The next couple of times I ran into Cindy weren’t much better than that, but I finally won her over. She was living in LA. When Neal was in the Alice Cooper group in 1967, he would write her letters – “I’m in this new band, but it’s hard to make ends meet. It’s hard to get as much food as we would like.”

Cindy lived in Dallas. She was living with this theatrical group, there, a drama club. She decided to move to LA and got a job at the Inside Out Boutique and lived in this apartment with her best friend. Linda was only sixteen and Cindy was eighteen. So they both worked at this boutique. Cindy was earning money and using it to buy groceries. We had tuna noodle casserole coming out of our ears.
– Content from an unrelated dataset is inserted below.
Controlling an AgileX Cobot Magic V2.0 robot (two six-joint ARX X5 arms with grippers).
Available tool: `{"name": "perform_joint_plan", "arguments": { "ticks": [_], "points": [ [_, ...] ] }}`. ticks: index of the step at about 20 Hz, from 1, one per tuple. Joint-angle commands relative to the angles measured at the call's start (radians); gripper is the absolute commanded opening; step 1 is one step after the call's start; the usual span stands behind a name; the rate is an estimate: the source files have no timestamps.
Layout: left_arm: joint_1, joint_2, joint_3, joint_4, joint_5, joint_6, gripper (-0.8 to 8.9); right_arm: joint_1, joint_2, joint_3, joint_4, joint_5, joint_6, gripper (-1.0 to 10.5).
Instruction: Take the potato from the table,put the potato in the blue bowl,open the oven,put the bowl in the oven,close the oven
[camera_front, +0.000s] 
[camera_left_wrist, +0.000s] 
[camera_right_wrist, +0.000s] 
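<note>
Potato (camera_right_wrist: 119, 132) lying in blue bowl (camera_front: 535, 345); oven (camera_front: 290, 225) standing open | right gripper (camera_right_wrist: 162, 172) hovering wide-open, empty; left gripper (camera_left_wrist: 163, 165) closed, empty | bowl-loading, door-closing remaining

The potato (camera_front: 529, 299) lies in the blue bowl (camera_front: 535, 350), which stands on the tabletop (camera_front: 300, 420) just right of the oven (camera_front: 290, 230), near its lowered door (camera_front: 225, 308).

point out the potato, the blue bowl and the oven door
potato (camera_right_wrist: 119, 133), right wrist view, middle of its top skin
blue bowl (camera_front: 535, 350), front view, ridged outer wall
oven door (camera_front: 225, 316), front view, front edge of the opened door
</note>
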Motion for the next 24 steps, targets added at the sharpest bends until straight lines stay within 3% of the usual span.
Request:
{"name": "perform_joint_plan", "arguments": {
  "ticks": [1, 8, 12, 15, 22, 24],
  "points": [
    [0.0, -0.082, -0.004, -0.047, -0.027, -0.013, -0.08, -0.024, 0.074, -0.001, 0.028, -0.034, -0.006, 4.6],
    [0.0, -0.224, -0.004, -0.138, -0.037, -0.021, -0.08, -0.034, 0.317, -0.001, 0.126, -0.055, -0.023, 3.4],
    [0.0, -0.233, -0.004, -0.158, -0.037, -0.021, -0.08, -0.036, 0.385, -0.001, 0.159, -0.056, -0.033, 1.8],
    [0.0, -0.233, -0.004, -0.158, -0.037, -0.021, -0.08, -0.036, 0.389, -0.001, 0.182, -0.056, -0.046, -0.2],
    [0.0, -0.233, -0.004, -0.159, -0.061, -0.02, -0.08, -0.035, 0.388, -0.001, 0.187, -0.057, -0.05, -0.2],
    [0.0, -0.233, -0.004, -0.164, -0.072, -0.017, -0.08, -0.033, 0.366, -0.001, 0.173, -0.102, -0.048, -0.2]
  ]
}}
We had this mansion in Hollywood Hills and the landlord was John Phillip Law, who was the blind angel in ‘Barbarella’. We liked that because that movie had an influence on how we dressed. Cindy came to live there, and we basically set up the dining room to be a bedroom for her. So, we had to go through the dining room to get to the kitchen. One night I came through and Cindy was sitting at the kitchen table.
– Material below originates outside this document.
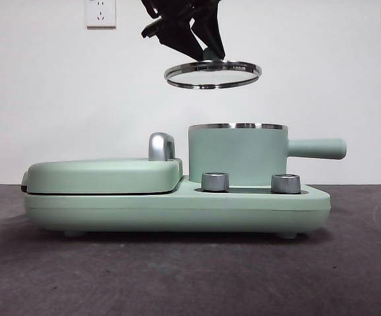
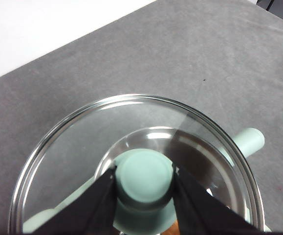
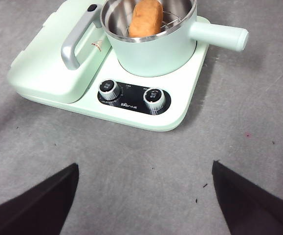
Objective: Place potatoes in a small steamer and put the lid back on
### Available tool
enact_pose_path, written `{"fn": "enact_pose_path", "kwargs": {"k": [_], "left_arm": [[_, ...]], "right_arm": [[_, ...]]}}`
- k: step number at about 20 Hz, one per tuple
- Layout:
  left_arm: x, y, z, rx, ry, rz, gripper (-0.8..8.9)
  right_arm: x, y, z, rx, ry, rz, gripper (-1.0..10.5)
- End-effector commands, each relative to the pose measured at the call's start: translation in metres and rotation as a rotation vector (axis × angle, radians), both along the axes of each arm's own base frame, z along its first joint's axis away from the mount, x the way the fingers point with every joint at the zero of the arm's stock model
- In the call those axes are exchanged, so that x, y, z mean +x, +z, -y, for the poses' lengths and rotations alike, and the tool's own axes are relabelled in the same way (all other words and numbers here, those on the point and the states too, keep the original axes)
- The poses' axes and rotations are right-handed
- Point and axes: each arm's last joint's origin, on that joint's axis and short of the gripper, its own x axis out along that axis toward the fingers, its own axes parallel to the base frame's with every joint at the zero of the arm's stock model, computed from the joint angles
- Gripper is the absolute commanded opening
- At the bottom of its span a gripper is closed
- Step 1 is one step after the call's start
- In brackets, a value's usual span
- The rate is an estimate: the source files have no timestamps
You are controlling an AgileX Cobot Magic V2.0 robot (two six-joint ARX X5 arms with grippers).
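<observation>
Inside the small steamer (image 3: 151, 49) we see the potato (image 3: 145, 18) lying on a wire rack. Our left gripper (image 2: 144, 182) pinches the lid's (image 1: 212, 74) knob above the pot; our right gripper (image 3: 143, 196) hangs spread, empty.

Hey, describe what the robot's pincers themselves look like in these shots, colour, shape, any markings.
Both are plain matte black. The left pincer shows two flat, wedge-shaped jaws with straight edges that taper toward the tips; in the front view it appears as an angular black cluster. The right pincer shows two broad, dark, pointed jaws rising from the picture's corners. No markings, labels or cables are visible on either.
</observation>
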Motion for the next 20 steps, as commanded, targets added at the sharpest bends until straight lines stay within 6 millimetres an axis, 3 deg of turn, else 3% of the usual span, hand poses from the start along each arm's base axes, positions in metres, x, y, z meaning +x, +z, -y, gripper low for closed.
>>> {"fn": "enact_pose_path", "kwargs": {"k": [1,11,20], "left_arm": [[0.004,0.005,0.009,-0.021,-0.035,0.068,0.86],[0.020,-0.044,0.043,-0.013,-0.109,-0.006,0.86],[0.015,-0.051,0.050,0.042,-0.124,-0.006,0.86]], "right_arm": [[0.000,0.002,-0.001,0.017,0.000,0.005,4.3],[0.000,0.002,-0.001,0.013,-0.004,0.008,4.3],[0.000,0.002,-0.001,0.013,-0.004,0.008,4.3]]}}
We struck up our first conversation where she wasn’t seeing me as a total dope. We hit it off well and that night we had our first kiss, and I saw stars and lightning and everything else. That cemented it for us.

She would sew all of Neil’s clothes and make shirts for him and she started making costumes for the Alice Cooper group. She was able to find these new fabrics that we hadn’t heard of before. It would be this stretch silver lame fabric; she would make these outfits, and we would lean heavily towards sparkle because she’s always been the sparkle queen. She leaves a trail of glitter everywhere she goes.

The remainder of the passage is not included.